Content starts

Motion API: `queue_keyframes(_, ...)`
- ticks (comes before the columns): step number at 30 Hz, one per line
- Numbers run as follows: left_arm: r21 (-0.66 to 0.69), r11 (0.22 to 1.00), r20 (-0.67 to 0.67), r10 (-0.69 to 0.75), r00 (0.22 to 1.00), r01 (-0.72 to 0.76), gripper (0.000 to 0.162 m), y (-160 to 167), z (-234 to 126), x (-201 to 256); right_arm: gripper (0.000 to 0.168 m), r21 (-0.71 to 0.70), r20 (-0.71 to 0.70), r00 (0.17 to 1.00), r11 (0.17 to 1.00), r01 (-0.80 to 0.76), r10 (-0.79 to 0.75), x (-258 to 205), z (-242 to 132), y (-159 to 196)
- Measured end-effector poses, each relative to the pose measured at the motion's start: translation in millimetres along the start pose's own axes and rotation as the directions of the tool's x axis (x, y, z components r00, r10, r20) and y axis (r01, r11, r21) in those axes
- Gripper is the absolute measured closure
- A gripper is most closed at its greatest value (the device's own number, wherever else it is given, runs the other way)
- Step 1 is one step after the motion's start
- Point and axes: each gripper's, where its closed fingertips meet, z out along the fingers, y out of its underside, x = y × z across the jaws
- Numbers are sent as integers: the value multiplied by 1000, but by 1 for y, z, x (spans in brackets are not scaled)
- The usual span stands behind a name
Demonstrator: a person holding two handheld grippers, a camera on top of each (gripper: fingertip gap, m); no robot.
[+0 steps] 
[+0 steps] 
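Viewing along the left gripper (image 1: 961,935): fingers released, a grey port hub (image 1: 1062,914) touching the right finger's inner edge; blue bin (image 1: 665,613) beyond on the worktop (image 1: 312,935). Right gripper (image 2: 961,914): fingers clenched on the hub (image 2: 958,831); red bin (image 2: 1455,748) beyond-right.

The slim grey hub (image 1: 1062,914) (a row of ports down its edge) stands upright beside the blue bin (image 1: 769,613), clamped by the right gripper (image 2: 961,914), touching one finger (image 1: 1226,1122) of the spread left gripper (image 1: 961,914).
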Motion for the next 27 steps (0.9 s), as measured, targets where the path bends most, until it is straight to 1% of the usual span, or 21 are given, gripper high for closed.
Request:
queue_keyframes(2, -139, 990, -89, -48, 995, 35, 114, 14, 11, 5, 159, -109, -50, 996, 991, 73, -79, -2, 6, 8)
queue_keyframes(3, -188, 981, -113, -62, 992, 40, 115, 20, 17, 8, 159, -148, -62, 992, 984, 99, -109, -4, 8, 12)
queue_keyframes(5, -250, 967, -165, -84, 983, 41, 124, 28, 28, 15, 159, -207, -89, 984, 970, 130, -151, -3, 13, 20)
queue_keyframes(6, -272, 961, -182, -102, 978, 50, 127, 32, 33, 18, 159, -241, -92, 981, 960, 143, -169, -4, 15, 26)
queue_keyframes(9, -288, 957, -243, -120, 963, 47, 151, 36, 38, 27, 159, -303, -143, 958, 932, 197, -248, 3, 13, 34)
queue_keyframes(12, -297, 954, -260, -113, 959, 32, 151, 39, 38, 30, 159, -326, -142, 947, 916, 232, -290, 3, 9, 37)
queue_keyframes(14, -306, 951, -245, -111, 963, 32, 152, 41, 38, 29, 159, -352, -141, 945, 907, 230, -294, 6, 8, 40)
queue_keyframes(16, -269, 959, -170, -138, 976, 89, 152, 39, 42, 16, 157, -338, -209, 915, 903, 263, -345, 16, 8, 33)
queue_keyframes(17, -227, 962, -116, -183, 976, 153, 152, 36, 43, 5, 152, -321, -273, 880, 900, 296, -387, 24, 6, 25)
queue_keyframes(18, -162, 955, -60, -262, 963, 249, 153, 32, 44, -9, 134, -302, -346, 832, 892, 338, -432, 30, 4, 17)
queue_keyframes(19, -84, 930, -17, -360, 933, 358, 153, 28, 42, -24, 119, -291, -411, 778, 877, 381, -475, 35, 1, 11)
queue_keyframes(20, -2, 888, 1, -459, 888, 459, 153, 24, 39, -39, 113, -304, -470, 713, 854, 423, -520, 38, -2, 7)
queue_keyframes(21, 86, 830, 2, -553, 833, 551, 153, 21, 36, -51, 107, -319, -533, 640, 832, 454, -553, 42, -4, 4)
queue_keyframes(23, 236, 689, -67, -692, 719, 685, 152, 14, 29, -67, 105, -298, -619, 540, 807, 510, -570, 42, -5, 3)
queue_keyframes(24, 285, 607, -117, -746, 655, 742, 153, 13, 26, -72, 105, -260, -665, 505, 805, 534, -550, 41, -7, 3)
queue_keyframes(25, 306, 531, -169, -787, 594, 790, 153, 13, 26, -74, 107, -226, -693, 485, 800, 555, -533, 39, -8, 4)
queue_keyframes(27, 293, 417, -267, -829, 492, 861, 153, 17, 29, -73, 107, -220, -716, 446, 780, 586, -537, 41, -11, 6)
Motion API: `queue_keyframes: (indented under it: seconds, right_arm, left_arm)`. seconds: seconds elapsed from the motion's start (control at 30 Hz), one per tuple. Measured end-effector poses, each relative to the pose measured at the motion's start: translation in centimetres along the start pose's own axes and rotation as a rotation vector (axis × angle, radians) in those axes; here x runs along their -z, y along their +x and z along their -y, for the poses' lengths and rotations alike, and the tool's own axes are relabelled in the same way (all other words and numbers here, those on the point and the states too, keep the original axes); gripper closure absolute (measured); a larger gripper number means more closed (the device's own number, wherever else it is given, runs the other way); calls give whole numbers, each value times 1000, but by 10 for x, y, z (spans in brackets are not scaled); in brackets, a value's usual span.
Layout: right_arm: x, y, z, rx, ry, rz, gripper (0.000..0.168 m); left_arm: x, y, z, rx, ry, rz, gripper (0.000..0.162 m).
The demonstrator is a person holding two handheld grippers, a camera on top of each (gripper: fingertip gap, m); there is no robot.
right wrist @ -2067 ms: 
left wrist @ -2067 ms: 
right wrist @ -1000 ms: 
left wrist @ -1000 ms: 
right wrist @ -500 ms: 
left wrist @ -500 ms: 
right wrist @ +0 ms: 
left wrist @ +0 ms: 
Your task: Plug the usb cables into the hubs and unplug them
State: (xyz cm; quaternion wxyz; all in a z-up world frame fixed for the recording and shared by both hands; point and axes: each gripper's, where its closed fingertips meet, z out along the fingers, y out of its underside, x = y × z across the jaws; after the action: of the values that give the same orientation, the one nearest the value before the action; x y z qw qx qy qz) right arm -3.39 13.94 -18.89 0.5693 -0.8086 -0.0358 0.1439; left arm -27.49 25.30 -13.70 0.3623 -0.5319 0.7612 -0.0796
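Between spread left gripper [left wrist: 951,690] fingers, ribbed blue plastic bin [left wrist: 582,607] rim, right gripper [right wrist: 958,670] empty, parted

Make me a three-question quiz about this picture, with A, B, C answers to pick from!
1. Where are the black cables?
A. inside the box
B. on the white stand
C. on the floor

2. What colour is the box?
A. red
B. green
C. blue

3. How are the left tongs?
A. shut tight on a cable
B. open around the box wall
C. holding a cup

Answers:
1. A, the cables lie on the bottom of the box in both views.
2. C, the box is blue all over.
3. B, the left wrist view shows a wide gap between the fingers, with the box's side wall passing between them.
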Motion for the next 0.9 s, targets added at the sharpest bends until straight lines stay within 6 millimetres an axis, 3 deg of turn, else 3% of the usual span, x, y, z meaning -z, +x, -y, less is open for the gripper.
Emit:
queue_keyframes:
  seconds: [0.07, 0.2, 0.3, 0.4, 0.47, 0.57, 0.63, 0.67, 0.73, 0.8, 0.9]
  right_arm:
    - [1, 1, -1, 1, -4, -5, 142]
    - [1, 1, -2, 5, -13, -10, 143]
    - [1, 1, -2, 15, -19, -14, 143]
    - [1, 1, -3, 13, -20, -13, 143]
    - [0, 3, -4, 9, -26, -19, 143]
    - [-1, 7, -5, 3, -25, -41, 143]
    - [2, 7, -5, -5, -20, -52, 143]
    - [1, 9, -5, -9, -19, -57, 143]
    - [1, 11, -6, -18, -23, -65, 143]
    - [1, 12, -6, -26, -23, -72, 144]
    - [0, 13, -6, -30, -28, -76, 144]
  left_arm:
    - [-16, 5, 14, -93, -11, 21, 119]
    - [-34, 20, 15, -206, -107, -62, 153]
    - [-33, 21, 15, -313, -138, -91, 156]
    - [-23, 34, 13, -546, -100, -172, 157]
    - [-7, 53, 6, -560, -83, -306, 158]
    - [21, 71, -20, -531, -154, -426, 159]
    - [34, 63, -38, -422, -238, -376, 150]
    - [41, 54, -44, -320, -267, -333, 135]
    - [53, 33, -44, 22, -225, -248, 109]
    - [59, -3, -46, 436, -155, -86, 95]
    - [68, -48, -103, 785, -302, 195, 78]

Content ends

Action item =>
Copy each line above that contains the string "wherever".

Solution for this task =>
- A gripper is most closed at its greatest value (the device's own number, wherever else it is given, runs the other way)
Motion API: `queue_keyframes: (indented under it: seconds, right_arm, left_arm)`. seconds: seconds elapsed from the motion's start (control at 30 Hz), one per tuple. Measured end-effector poses, each relative to the pose measured at the motion's start: translation in centimetres along the start pose's own axes and rotation as a rotation vector (axis × angle, radians) in those axes; here x runs along their -z, y along their +x and z along their -y, for the poses' lengths and rotations alike, and the tool's own axes are relabelled in the same way (all other words and numbers here, those on the point and the states too, keep the original axes); gripper closure absolute (measured); a larger gripper number means more closed (the device's own number, wherever else it is given, runs the other way); calls give whole numbers, each value times 1000, but by 10 for x, y, z (spans in brackets are not scaled); in brackets, a value's usual span.

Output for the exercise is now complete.